文章/答案/技术大牛

发布

社区首页 >问答首页 >如何编写程序来查找某些单词是否相似？

问如何编写程序来查找某些单词是否相似？
EN

Stack Overflow用户

提问于 2013-01-04 07:29:38

回答 5查看 5.4K关注 0票数 5

例如：“学院”、“功课”和“学院”属于同一类，“论文”、“奖学金”、“金钱”也属于同一类。这是ML还是NLP问题？

machine-learning

nlp

回答 5

Stack Overflow用户

发布于 2013-02-01 09:26:30

这取决于你对相似的定义有多严格。

机器学习技术

正如others所指出的，您可以使用latent semantic analysis或相关的latent Dirichlet allocation。

语义相似度与WordNet

与pointed out一样，您可能希望使用现有资源来完成以下工作。

许多研究论文(example)使用术语语义相似度。

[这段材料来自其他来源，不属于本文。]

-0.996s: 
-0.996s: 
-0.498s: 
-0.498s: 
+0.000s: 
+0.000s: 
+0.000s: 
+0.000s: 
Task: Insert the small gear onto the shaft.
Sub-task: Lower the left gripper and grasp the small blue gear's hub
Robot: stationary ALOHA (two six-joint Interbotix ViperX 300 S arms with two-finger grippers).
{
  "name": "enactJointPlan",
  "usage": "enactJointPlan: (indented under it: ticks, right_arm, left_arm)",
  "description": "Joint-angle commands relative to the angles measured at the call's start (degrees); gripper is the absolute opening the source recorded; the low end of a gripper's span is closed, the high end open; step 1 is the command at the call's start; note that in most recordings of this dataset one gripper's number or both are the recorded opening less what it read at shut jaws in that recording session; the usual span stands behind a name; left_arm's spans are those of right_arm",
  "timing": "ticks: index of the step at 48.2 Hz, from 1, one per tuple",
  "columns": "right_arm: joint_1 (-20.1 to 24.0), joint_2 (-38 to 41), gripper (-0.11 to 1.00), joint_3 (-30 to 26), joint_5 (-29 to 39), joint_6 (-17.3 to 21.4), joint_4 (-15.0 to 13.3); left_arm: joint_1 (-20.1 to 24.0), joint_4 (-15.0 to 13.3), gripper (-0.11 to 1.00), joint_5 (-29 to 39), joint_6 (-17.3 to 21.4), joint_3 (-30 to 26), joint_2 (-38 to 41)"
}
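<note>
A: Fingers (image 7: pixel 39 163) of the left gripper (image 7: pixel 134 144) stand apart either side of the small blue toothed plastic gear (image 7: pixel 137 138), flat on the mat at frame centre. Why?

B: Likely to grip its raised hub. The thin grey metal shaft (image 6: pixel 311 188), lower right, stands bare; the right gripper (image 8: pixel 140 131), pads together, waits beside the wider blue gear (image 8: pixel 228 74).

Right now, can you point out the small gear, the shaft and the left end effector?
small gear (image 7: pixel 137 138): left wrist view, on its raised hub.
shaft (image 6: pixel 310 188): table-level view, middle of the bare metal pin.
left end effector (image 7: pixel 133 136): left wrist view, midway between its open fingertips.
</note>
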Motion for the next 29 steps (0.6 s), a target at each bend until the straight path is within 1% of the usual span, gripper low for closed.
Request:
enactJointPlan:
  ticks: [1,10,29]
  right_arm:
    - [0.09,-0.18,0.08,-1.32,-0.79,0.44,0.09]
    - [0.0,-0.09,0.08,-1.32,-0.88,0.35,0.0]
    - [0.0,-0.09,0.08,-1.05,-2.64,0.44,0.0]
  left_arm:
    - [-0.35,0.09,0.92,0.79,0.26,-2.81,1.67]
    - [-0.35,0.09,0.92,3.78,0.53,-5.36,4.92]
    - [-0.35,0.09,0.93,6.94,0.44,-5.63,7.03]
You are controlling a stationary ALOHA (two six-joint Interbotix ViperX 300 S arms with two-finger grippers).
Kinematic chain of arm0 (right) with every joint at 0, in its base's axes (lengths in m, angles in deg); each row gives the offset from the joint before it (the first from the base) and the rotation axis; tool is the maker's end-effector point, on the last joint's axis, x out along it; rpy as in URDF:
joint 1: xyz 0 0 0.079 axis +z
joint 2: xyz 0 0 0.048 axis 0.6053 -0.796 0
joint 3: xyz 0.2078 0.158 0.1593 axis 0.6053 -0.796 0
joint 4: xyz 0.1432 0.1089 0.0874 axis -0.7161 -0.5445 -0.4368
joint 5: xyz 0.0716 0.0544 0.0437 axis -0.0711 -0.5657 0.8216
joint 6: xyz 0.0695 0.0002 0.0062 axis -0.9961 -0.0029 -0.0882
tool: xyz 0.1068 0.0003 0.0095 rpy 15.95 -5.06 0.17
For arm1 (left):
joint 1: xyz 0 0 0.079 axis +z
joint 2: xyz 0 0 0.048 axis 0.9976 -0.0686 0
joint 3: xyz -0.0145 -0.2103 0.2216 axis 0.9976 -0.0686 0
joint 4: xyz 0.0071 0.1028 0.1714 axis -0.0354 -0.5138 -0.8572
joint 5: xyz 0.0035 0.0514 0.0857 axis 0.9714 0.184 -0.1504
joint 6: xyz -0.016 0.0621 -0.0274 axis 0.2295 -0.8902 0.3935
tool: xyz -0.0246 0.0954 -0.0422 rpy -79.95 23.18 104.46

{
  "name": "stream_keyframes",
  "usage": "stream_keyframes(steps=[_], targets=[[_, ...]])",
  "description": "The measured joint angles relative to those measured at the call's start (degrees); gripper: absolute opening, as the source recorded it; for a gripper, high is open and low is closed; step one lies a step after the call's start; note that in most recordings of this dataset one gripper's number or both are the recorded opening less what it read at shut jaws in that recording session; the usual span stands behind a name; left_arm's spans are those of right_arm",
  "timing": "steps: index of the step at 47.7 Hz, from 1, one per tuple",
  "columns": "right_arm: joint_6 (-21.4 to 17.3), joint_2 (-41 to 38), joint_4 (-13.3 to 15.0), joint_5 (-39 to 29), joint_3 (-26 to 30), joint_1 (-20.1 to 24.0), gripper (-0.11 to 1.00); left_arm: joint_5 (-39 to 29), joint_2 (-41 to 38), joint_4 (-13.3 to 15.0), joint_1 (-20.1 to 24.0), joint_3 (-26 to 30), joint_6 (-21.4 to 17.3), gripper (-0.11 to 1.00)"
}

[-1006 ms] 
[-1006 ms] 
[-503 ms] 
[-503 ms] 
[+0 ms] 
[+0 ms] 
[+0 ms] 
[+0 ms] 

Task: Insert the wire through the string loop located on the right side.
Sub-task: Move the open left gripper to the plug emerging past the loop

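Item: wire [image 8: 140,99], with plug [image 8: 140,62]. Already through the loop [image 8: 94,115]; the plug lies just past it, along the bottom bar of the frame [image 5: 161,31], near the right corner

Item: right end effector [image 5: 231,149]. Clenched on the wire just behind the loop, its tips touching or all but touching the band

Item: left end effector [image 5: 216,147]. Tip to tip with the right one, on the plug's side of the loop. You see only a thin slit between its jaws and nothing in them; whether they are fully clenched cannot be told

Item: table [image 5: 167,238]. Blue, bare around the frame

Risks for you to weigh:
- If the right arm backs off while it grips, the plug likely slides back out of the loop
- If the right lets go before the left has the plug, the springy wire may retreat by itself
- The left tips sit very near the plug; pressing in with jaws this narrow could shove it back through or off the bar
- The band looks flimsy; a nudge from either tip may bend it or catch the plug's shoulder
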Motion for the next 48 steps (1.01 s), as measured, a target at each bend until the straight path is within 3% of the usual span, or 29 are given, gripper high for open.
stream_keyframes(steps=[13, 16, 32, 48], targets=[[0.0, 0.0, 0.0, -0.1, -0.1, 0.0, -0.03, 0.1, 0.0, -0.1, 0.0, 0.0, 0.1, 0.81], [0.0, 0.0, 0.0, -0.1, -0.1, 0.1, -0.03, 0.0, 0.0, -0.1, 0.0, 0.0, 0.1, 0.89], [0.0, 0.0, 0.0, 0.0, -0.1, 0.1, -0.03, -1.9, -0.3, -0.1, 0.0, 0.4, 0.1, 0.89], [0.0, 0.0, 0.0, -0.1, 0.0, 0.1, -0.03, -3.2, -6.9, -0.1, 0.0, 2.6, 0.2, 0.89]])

基本思想是计算这通常是通过查找图上两个单词之间的distance来完成的，其中如果一个单词是其父单词的一种类型，则它是一个子单词。例如："songbird“是"bird”的子词。如果您愿意，语义相似度可以用作创建集群的距离度量。

示例实现

此外，如果您对某些语义相似性度量的值设置阈值，则可以得到布尔值True或False。这是我创建的一个要点(word_similarity.py)，它使用NLTK's的WordNet语料库阅读器。希望这能为你指明正确的方向，并给你更多的搜索词。

def sim(word1, word2, lch_threshold=2.15, verbose=False):
    """Determine if two (already lemmatized) words are similar or not.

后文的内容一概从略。